Data items:
►
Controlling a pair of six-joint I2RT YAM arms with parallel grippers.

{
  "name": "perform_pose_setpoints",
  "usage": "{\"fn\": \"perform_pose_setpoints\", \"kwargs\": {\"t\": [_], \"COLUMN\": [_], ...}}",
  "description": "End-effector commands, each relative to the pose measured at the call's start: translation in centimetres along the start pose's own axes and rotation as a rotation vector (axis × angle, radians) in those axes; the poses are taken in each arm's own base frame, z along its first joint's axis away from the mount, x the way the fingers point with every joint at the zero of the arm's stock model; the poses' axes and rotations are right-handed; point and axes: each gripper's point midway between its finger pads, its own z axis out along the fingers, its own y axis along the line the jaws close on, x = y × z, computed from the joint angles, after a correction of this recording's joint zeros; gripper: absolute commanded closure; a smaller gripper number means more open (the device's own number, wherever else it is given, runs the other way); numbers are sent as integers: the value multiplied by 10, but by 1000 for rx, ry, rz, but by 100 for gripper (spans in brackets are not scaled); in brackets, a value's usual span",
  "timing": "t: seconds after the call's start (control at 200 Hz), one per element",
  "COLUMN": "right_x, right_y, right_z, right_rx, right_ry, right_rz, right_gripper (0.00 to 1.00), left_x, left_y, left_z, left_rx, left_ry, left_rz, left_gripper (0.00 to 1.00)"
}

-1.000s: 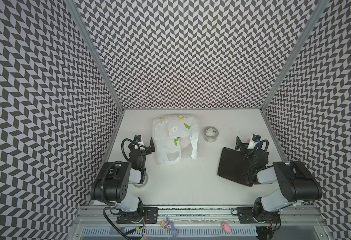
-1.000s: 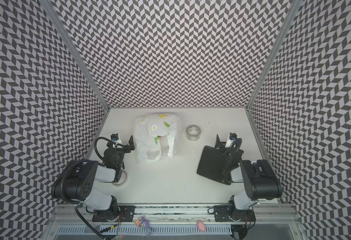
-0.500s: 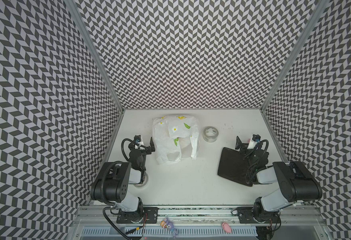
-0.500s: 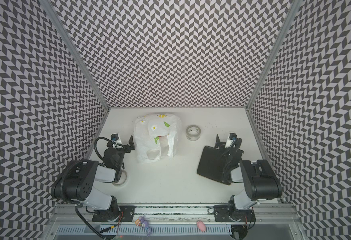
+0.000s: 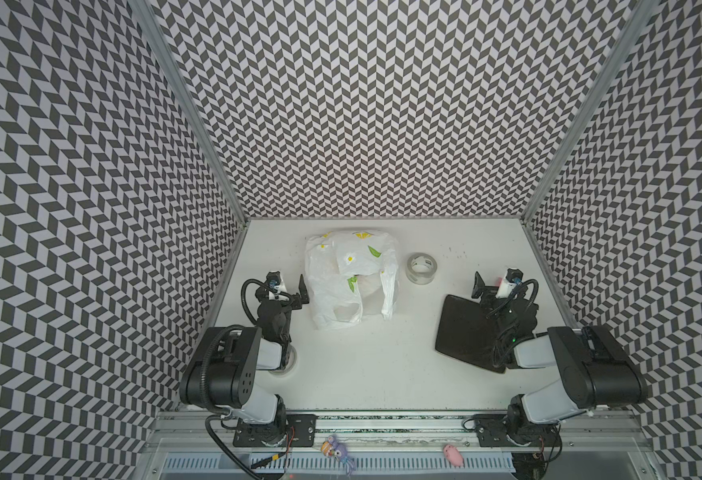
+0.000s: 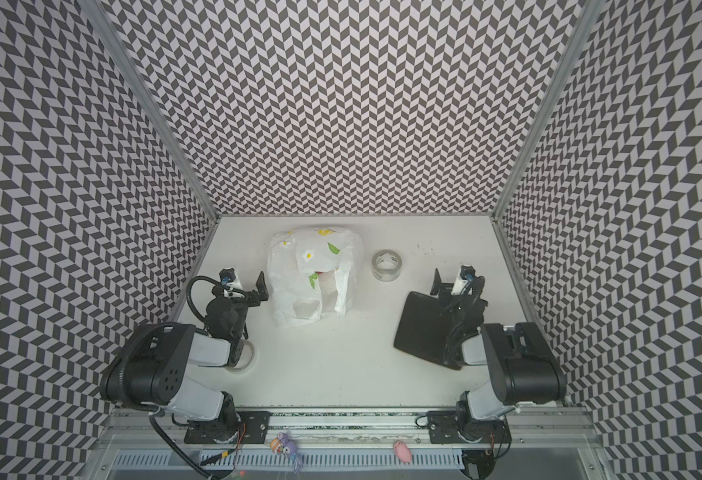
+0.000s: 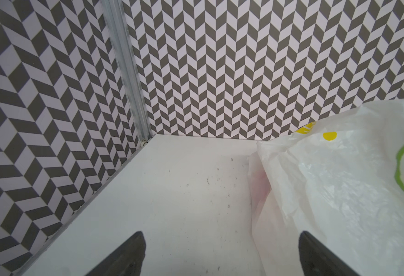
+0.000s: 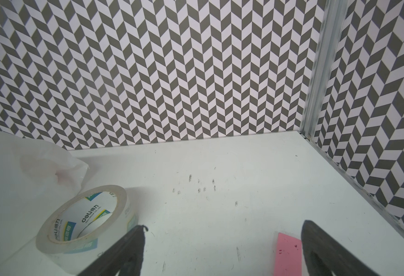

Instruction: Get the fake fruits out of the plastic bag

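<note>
Plainly the task stands at its opening step, with no fruit out. The thin, crinkly white plastic bag [image 5: 341,291], printed with lemon slices and green leaves, lies slumped toward the back of the white surface [image 5: 382,374], its loop handles turned toward the robot. The small glossy fake fruits [image 7: 260,188] are inside it, showing only as a faint red blush through the film; how many I cannot tell. The left gripper [image 7: 220,241] hovers just beside the bag's left edge, jaws spread wide and empty. The right gripper [image 8: 223,229] is likewise spread and empty, near a clear roll of tape [image 5: 422,268] and a flat black pad [image 5: 461,332]. Next, I judge, one gripper must pinch a handle to hold the mouth open while the other reaches in.
</note>
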Motion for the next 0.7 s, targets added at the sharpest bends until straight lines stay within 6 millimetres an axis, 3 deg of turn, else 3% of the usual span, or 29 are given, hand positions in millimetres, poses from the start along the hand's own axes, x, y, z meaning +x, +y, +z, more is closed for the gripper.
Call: {"fn": "perform_pose_setpoints", "kwargs": {"t": [0.0,0.2,0.365,0.571,0.696], "right_x": [-48,-106,-115,-110,-91], "right_y": [7,30,64,140,189], "right_z": [4,1,-5,-39,-72], "right_rx": [-12,-126,-284,-496,-621], "right_ry": [-55,-52,114,269,367], "right_rz": [9,186,357,292,240], "right_gripper": [1,4,7,4,2], "left_x": [-41,-101,-128,-123,-115], "left_y": [11,17,-10,-61,-84], "left_z": [-13,-27,-29,-44,-65], "left_rx": [-54,-103,60,280,326], "left_ry": [-102,-161,-82,156,254], "left_rz": [-30,-169,-348,-428,-420], "left_gripper": [0,0,0,0,1]}}
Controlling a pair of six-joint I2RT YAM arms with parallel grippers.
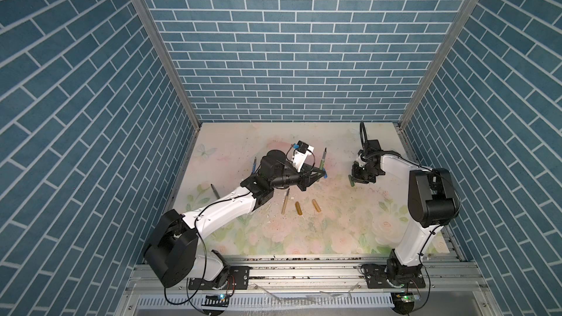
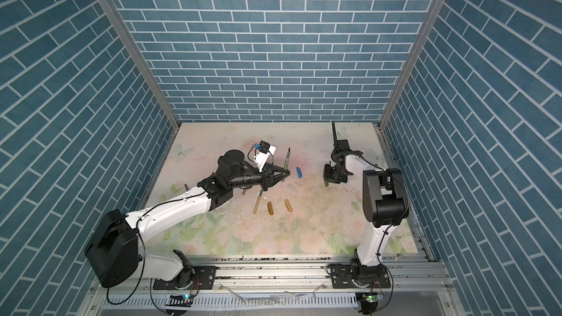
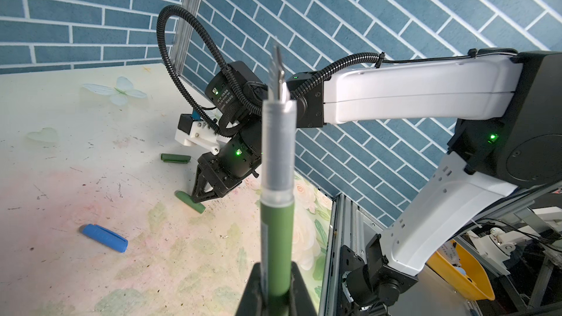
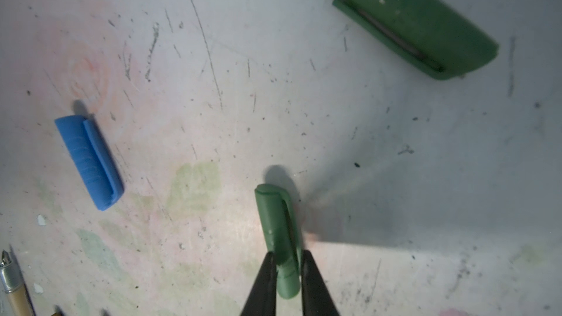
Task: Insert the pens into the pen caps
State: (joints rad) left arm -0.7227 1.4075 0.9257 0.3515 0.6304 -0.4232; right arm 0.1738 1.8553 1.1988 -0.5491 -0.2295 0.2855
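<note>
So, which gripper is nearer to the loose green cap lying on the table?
Right. The right gripper, jaws shut on a second green cap, is just beside the loose green cap. The left gripper, holding a green pen, is farther away, beyond the blue cap.

The green pen has a matt plastic barrel, a translucent grey grip section and a bright metal nib. The green pen cap at lower centre of the right wrist view and the ribbed blue pen cap are matt plastic. The table surface is a smooth printed sheet, scratched and scuffed.
</note>
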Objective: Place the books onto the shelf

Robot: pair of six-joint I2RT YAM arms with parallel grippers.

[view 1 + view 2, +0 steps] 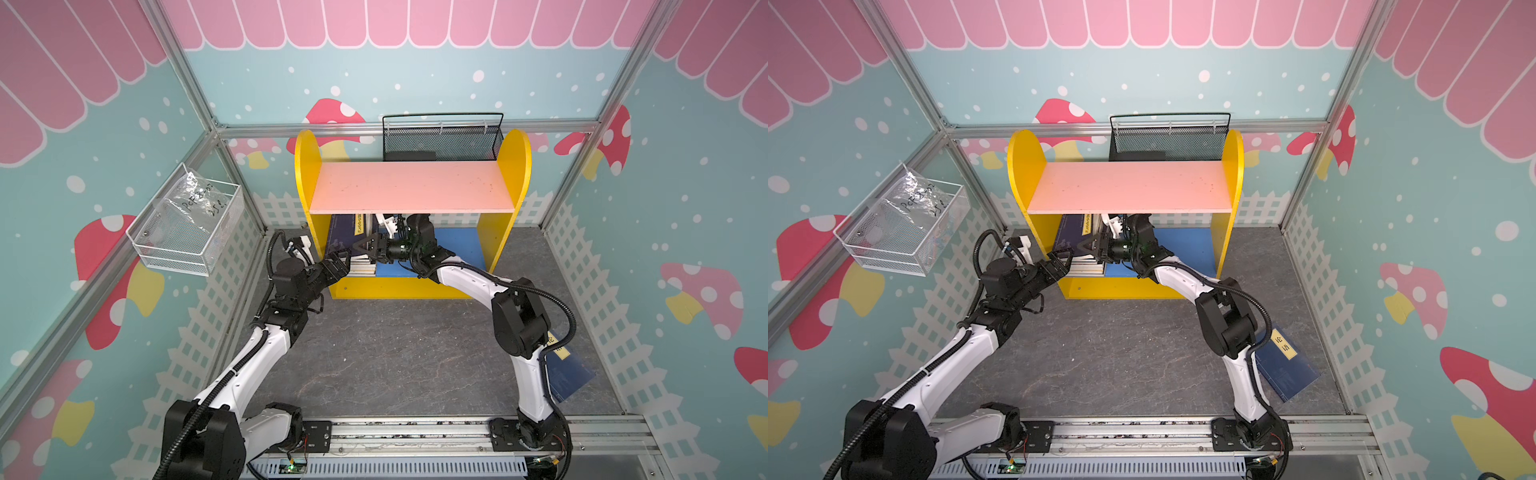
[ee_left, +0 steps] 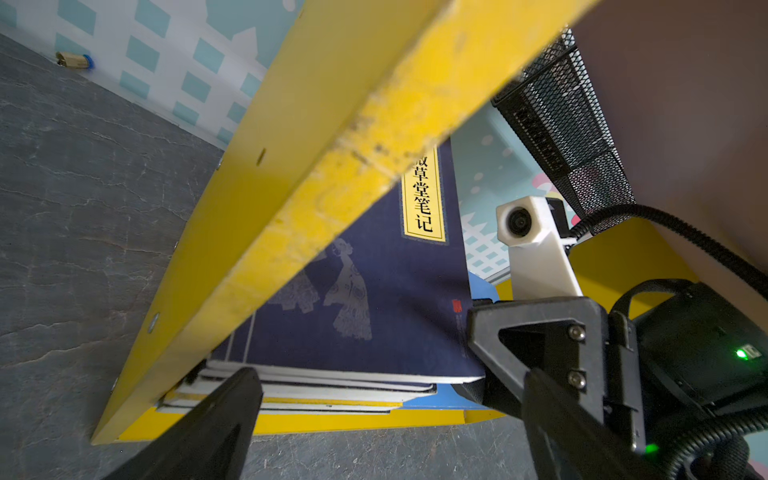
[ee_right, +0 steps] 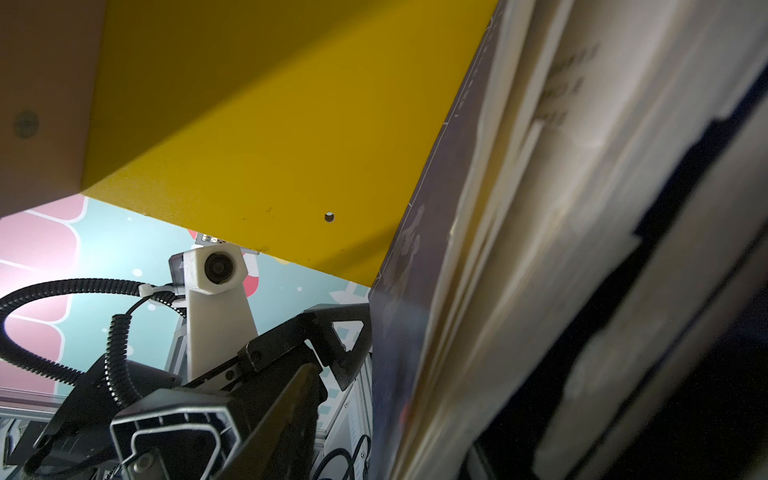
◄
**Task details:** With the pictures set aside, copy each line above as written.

**Exercise result:**
Controlling a pair of six-joint I2RT YAM arms with parallel grippers.

{
  "name": "perform_pose_setpoints",
  "usage": "{\"fn\": \"perform_pose_setpoints\", \"kwargs\": {\"t\": [_], \"COLUMN\": [_], ...}}",
  "description": "End-effector commands, each relative to the pose measured at the call's start: translation in centimetres along the start pose's own axes and rotation as a rotation vector (axis × angle, radians) in those axes; the poses are taken in each arm's own base frame, z along its first joint's axis away from the mount, x the way the fingers point with every joint at the zero of the arm's stock model; the poses' axes and rotations are right-handed; point and axes: each gripper's point midway between its finger pads, its own z axis out along the fingers, its own y axis along the line the jaws close on, x = y × z, computed from the joint angles, after a correction of this recording's joint zeros; gripper: absolute commanded closure; a smaller gripper number means more open (the device's own number, wherever else it is given, runs the other way); numbers are sent as integers: the value multiplied by 10, but by 1000 for rx, ry, rz, but by 100 for gripper (spans in brackets are not scaled); in brackets, a value's usual span",
  "timing": "t: seconds after the call's start (control at 200 Hz), one per element",
  "COLUMN": "right_x, right_y, right_z, right_rx, right_ry, right_rz, right_gripper (0.00 to 1.00), left_x, left_y, left_z, left_rx, left_ry, left_rz, left_gripper (0.00 to 1.00)"
}

-1.000s: 
-1.000s: 
-0.500s: 
-0.500s: 
+0.000s: 
+0.000s: 
+0.000s: 
+0.000s: 

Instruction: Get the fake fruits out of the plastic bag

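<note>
Plainly the task stands at its opening step, with no fruit out. The thin, crinkly white plastic bag [image 5: 341,291], printed with lemon slices and green leaves, lies slumped toward the back of the white surface [image 5: 382,374], its loop handles turned toward the robot. The small glossy fake fruits [image 7: 260,188] are inside it, showing only as a faint red blush through the film; how many I cannot tell. The left gripper [image 7: 220,241] hovers just beside the bag's left edge, jaws spread wide and empty. The right gripper [image 8: 223,229] is likewise spread and empty, near a clear roll of tape [image 5: 422,268] and a flat black pad [image 5: 461,332]. Next, I judge, one gripper must pinch a handle to hold the mouth open while the other reaches in.
</note>
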Motion for the next 0.7 s, targets added at the sharpest bends until straight lines stay within 6 millimetres an axis, 3 deg of turn, else 3% of the usual span, or 29 are given, hand positions in millimetres, poses from the start along the hand's own axes, x, y, z meaning +x, +y, +z, more is closed for the gripper.
Call: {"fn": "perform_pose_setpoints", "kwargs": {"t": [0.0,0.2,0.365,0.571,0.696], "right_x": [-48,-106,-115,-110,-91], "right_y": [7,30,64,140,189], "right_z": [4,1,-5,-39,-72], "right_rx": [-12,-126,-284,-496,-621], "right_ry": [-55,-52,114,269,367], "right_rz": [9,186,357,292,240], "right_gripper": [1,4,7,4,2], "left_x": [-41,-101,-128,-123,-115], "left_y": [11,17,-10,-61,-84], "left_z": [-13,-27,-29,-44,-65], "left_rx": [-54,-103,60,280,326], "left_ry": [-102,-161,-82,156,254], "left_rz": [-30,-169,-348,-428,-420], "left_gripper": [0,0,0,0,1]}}
Controlling a pair of six-joint I2RT YAM arms with parallel grippers.
Task: Insert the pens into the pen caps
State: (joints rad) left arm -0.7227 1.4075 0.9257 0.3515 0.6304 -0.4232; right arm 0.1738 1.8553 1.1988 -0.5491 -0.2295 0.2855
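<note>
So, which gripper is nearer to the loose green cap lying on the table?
Right. The right gripper, jaws shut on a second green cap, is just beside the loose green cap. The left gripper, holding a green pen, is farther away, beyond the blue cap.

The green pen has a matt plastic barrel, a translucent grey grip section and a bright metal nib. The green pen cap at lower centre of the right wrist view and the ribbed blue pen cap are matt plastic. The table surface is a smooth printed sheet, scratched and scuffed.
</note>
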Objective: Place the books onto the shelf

Robot: pair of six-joint I2RT YAM arms with parallel grippers.

[view 1 + view 2, +0 steps] 
[ee_left, +0 steps] 
[ee_right, +0 steps] 

The exercise output is complete.